§ **Exercise instructions**: Look through the data below and return each line where "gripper" appears.

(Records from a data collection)

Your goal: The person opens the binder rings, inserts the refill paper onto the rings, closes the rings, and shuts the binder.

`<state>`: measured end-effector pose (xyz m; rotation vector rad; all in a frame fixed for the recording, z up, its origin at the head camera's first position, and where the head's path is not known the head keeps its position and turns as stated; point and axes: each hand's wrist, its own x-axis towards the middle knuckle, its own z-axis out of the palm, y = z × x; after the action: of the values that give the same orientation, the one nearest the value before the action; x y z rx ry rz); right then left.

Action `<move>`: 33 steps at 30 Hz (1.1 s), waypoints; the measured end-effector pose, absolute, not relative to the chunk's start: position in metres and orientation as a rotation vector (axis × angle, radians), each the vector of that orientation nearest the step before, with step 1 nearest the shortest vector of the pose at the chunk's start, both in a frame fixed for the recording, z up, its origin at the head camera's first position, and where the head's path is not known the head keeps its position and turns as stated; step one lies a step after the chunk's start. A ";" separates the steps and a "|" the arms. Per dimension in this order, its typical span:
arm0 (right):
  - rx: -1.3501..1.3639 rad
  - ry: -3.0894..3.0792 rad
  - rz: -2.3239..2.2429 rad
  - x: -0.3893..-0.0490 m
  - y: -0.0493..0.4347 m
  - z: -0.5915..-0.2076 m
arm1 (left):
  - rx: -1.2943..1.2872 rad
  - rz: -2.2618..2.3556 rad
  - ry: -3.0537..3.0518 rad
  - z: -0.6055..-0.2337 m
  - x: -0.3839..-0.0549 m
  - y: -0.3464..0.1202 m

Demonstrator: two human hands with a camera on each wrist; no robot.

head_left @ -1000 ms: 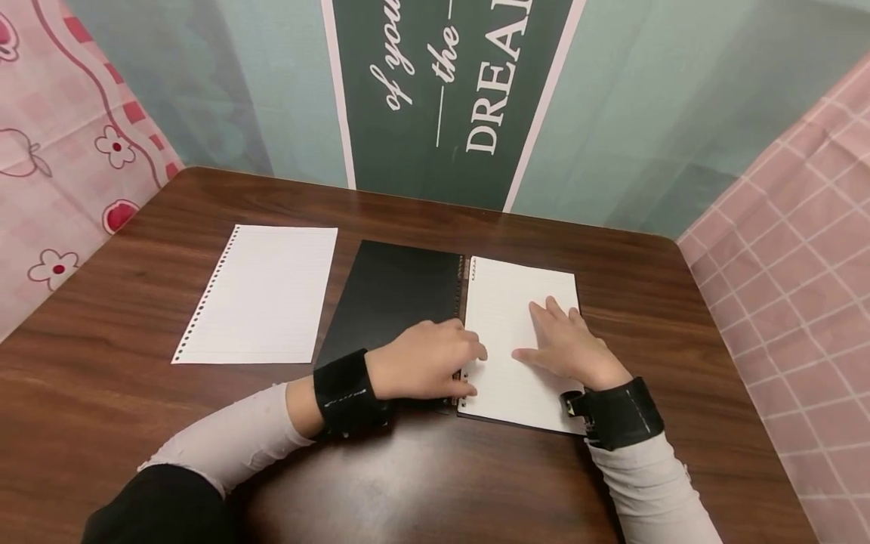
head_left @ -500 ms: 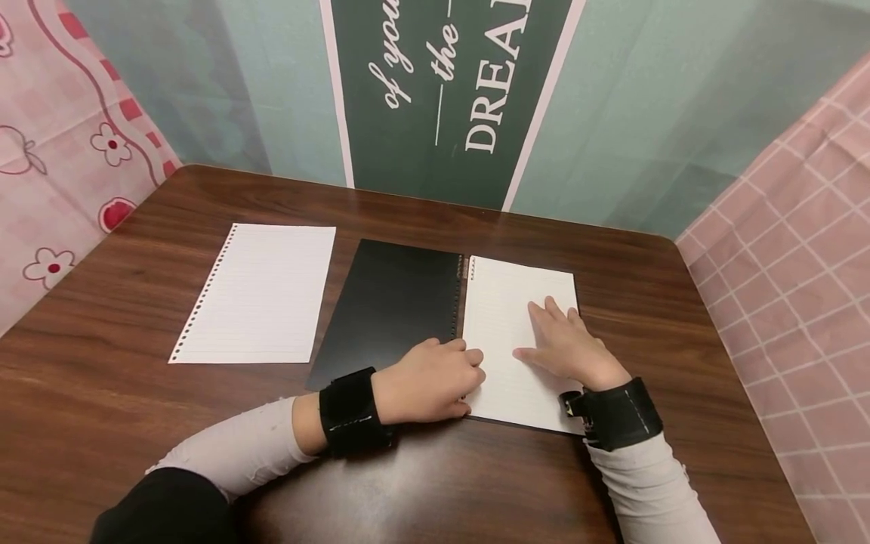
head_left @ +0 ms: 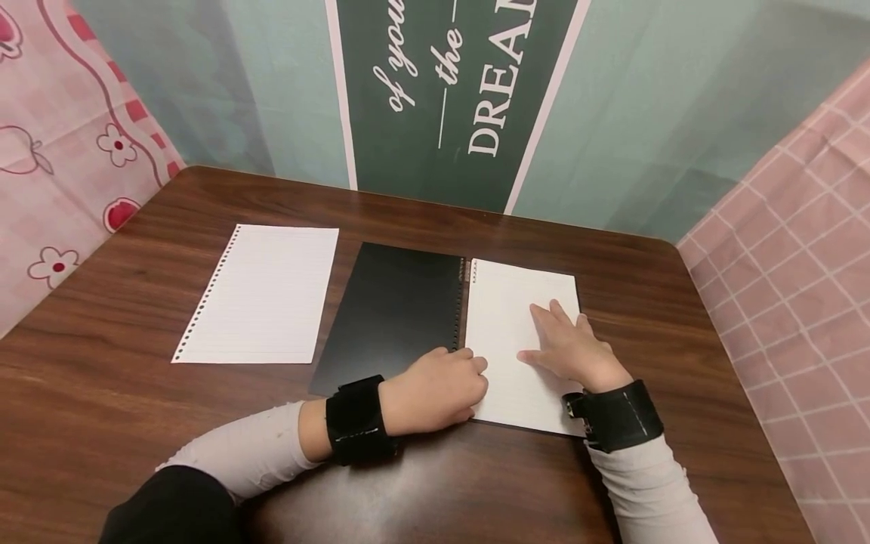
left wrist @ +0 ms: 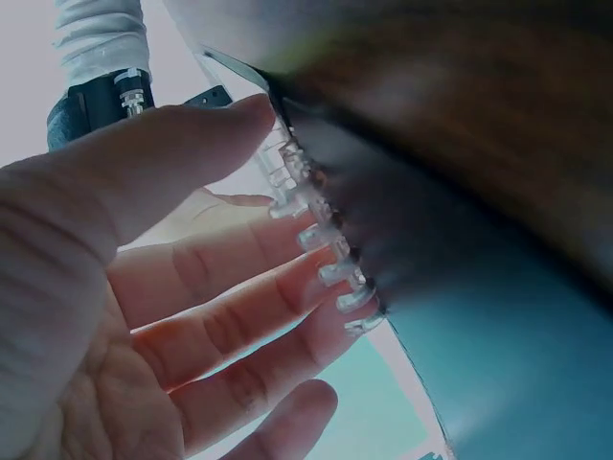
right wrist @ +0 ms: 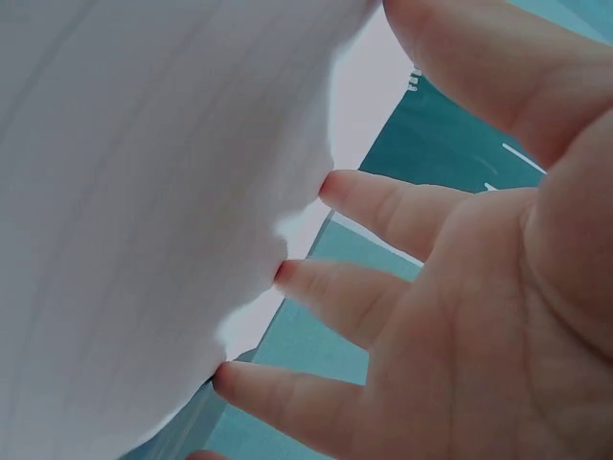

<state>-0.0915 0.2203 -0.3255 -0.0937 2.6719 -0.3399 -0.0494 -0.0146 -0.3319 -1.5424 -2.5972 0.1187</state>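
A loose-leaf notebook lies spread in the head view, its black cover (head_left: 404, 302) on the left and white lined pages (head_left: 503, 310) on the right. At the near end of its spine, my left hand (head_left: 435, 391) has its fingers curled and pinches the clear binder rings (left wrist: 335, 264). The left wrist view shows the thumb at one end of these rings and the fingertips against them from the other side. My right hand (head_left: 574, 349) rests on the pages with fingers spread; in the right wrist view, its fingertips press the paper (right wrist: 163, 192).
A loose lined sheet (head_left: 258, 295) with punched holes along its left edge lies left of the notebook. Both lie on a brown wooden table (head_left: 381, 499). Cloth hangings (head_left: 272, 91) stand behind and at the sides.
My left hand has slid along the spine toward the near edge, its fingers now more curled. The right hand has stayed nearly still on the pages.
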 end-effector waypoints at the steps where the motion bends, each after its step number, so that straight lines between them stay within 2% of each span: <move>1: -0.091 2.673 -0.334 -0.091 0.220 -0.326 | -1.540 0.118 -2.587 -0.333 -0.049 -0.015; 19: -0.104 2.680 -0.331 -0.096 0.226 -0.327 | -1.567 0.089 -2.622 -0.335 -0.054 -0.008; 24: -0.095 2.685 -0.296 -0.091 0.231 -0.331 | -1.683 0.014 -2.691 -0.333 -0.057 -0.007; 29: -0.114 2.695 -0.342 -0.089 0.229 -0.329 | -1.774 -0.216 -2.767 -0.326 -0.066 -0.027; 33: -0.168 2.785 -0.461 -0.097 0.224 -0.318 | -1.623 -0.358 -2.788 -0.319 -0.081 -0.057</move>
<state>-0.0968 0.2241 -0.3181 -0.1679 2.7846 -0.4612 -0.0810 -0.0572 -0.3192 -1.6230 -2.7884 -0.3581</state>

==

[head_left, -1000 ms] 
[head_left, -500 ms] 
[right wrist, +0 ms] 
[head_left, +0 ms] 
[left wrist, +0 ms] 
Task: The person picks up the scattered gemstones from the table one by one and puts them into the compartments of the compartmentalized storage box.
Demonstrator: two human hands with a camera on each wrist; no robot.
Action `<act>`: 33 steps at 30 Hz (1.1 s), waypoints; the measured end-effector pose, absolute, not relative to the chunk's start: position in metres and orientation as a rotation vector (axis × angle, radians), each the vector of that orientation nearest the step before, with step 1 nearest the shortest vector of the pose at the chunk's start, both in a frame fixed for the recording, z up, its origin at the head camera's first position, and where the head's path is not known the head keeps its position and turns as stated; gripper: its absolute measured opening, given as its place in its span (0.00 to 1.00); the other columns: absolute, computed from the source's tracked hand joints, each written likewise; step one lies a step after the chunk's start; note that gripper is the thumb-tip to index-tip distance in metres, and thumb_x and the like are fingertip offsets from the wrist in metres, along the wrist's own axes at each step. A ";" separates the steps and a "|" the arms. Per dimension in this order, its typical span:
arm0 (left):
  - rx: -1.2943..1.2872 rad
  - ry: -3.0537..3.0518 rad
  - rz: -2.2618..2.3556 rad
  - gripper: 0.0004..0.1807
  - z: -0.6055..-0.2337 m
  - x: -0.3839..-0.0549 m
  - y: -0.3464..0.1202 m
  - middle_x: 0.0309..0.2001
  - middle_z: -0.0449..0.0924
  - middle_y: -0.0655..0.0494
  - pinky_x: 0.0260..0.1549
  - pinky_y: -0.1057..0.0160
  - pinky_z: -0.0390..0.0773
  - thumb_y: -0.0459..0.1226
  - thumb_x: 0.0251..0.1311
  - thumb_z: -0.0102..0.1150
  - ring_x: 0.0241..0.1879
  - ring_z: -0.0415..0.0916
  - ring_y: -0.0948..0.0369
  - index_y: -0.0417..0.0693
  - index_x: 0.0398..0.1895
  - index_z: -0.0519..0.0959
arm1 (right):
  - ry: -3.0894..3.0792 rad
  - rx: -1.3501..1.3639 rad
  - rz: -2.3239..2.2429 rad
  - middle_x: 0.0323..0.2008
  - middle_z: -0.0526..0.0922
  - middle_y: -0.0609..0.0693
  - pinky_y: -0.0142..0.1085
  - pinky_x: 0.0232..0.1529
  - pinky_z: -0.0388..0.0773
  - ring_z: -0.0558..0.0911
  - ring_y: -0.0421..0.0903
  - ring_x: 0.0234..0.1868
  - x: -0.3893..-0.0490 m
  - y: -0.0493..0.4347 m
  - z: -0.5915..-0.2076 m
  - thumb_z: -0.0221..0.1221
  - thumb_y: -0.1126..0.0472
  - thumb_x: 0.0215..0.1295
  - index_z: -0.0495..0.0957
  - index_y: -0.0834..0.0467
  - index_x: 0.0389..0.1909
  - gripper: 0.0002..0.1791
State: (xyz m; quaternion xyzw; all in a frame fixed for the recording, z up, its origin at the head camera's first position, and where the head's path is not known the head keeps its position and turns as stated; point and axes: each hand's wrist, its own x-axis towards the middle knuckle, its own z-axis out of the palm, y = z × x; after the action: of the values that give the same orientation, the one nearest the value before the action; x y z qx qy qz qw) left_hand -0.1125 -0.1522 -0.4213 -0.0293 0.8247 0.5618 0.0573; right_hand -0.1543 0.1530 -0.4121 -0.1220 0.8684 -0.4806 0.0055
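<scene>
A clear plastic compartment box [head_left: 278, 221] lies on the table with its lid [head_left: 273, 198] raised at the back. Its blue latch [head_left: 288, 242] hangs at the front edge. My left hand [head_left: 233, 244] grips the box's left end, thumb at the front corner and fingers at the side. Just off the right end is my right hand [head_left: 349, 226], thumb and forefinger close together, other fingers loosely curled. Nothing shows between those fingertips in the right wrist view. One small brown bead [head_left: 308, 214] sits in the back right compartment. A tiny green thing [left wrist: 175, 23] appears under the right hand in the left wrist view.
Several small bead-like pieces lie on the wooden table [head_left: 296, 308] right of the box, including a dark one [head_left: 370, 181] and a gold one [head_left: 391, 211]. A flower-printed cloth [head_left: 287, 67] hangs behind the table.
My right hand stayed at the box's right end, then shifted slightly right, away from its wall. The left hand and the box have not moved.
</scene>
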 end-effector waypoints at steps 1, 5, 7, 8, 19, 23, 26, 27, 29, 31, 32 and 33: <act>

§ **Output of the exercise**:
Action `<act>`: 33 steps at 30 Hz (1.1 s), waypoints; the measured end-effector pose, absolute, not relative to the chunk's start: position in metres and orientation as a rotation vector (axis × angle, radians), each the vector of that orientation nearest the step before, with step 1 nearest the shortest vector of the pose at the chunk's start, both in a frame fixed for the recording, z up, its origin at the head camera's first position, and where the head's path is not known the head keeps its position and turns as stated; gripper: its absolute measured opening, given as its place in its span (0.00 to 1.00); the other columns: absolute, computed from the source's tracked hand joints, each written likewise; step one lies a step after the chunk's start; note that gripper is the thumb-tip to index-tip distance in metres, and thumb_x and the like are fingertip offsets from the wrist in metres, along the wrist's own axes at each step. A ";" separates the steps and a "|" the arms. Per dimension in this order, its typical span:
  - gripper: 0.0004..0.1807
  - gripper: 0.0002..0.1791

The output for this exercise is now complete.